I grew up with a birth defect known as Spina Bifida, a disability that affects my sense of balance, causing me to walk with a limp. Not only does it affect the function of the legs, but it also has an impact on the kidneys, causing them to deteriorate.
The disability has had its ups and downs. As a young child, I can remember the way other children would look at me and stare because of the way that I walked. There were many times that my schoolmates would laugh at me and call me names simply because of their lack of understanding of why I was a little different, especially back in the mid 70s and early 80s. Children then were just unwilling to take the time to learn why one of their classmates might walk, speak or seem noticeably different from themselves.
Now that I am an adult, I have noticed that the stares and names have begun to fade, and judgments that once were negative have begun to turn toward acceptance. The signing of the ADA has played a great part in breaking down some of those barriers that, as a child, left me to fight a war that seemed to have no end. Now I look beyond what I can't do and focus on what I CAN. I have learned that limitations open doors that have been closed, showing other ways to meet our needs. I have always looked at life as a challenge, grasping each obstacle with open arms.

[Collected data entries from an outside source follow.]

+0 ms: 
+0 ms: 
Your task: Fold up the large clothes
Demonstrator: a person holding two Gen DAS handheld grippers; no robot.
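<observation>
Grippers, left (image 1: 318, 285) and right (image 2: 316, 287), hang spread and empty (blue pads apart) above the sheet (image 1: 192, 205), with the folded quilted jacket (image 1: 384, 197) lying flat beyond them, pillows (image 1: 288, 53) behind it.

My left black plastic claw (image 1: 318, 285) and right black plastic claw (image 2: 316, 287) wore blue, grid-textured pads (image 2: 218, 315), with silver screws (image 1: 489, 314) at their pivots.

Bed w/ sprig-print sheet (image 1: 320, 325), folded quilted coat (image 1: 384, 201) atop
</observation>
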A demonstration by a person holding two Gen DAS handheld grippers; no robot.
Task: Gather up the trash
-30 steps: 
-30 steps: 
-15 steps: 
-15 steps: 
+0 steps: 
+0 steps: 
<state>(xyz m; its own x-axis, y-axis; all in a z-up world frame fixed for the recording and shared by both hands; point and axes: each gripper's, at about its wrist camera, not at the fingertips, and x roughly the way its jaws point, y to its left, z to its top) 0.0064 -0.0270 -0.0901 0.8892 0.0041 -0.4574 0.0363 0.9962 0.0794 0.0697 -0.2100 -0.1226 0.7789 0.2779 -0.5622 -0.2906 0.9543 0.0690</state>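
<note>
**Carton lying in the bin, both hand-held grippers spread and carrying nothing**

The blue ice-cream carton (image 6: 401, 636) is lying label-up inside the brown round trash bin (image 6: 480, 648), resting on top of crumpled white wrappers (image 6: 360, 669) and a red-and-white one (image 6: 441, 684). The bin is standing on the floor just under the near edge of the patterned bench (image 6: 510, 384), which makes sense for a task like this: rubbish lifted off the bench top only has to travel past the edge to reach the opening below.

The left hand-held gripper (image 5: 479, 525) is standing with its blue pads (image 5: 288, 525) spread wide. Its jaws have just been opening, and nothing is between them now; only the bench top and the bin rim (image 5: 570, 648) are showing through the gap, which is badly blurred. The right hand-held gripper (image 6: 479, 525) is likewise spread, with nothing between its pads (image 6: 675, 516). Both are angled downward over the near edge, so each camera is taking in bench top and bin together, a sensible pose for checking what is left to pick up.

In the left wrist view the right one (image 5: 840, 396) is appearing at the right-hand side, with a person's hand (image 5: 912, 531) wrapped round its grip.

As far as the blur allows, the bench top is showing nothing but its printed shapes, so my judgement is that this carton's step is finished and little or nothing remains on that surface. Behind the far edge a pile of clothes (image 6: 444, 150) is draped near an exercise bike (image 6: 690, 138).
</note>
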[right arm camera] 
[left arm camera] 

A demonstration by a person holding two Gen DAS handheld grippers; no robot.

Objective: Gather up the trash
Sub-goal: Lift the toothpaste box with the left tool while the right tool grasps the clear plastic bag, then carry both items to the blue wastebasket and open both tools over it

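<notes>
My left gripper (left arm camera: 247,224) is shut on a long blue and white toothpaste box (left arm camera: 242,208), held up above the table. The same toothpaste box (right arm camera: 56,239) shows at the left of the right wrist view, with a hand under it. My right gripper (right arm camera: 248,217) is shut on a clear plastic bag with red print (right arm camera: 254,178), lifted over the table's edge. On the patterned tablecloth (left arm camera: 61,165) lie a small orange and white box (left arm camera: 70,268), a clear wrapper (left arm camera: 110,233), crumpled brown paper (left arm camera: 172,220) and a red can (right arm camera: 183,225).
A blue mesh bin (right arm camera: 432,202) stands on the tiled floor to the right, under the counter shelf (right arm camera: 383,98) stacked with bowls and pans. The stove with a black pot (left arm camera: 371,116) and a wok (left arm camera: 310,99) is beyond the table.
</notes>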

There is nothing in this world that comes easy. I must stand tall and look forward, to be ever so ready for what still lies ahead. People often feel sorry for those who were born with some type of disability. But their compassion is misplaced. Yes, I may not be able to run as fast or perform certain tasks, but my disability gives me a better look at life and all that's around me. I want to be seen not as a disability but as a person who has, and will continue to, bloom. So I decided to become an advocate on behalf of disabled Americans, to fight for our rights that for so long have been ignored. I feel that it only takes one powerful voice to change the minds of many nations, and as long as I have a mouth to use and a mind to think I will continue to work to bring peace upon the disabled community.